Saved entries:
%%
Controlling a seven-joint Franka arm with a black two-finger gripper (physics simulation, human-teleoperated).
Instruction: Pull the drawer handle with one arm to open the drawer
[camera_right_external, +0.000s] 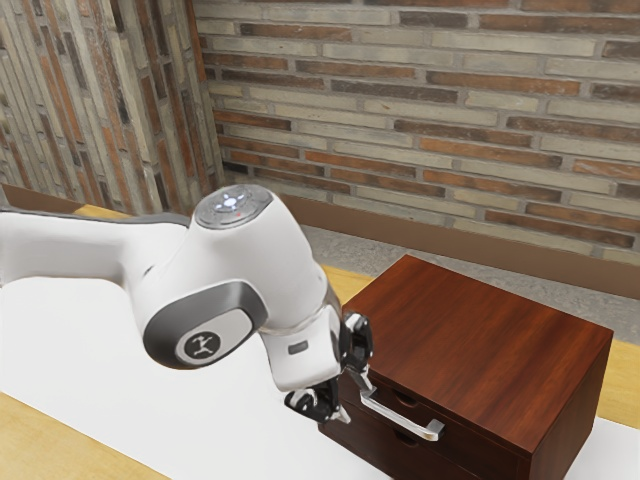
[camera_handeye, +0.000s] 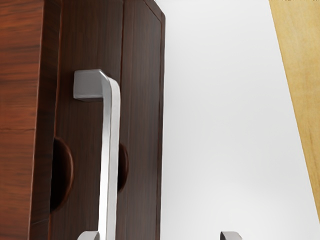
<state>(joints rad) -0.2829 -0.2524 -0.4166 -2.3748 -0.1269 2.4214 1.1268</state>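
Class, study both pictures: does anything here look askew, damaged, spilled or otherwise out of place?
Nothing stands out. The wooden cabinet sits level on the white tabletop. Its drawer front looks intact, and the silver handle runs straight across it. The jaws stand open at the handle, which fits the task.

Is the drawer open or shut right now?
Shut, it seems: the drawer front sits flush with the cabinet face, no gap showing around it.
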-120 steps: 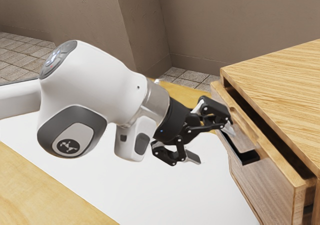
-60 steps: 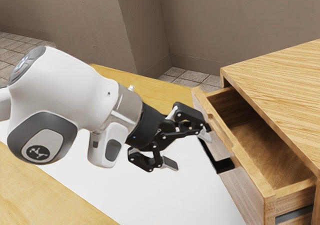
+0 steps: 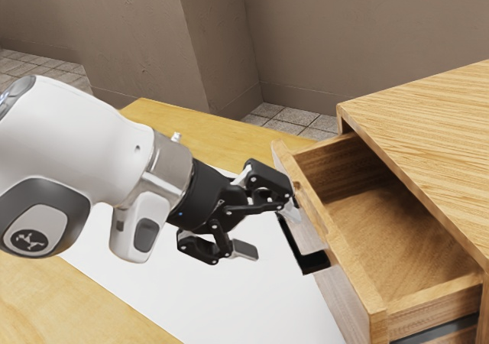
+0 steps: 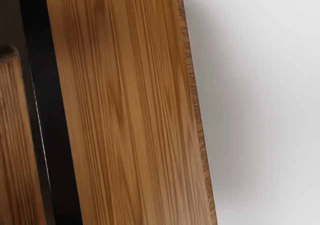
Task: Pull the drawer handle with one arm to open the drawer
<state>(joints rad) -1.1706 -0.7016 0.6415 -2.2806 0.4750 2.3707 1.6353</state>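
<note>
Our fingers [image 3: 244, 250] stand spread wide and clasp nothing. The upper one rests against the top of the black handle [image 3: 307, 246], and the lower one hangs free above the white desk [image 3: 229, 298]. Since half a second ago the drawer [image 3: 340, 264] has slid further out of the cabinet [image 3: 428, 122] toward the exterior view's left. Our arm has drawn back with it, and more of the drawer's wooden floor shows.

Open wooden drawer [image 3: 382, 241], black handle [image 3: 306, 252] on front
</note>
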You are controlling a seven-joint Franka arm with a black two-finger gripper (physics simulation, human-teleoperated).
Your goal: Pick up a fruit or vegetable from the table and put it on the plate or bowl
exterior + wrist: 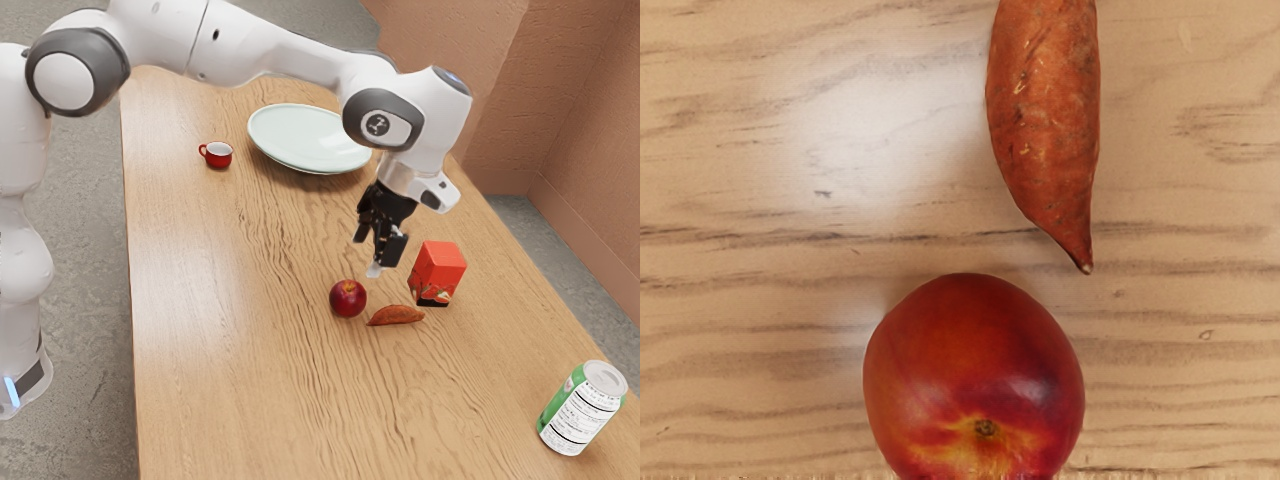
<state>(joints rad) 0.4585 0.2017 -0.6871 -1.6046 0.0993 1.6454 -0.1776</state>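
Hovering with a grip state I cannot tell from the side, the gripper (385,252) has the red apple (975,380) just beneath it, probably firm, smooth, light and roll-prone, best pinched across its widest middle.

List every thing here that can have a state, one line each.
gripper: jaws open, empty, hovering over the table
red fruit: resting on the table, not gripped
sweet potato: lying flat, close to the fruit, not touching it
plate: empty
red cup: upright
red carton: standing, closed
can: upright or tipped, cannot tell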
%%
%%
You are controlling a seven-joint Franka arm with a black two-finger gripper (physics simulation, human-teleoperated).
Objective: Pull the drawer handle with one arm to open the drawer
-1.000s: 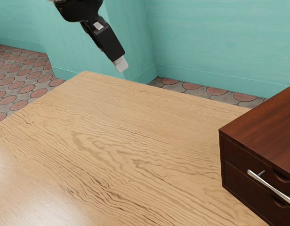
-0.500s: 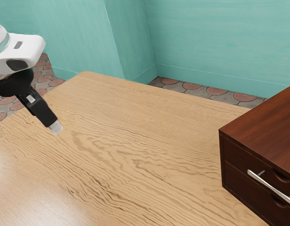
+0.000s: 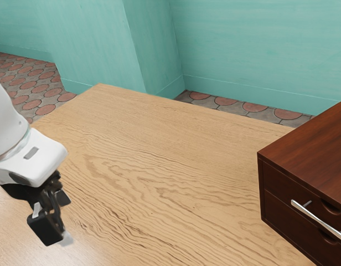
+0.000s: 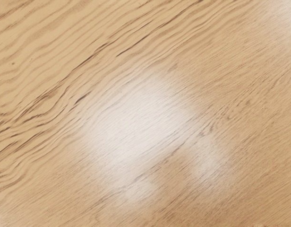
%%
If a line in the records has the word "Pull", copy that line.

Instruction: Pull the drawer handle with one arm to open the drawer
Task: Pull the drawer handle with one arm to open the drawer
Objective: Pull the drawer handle with one arm to open the drawer

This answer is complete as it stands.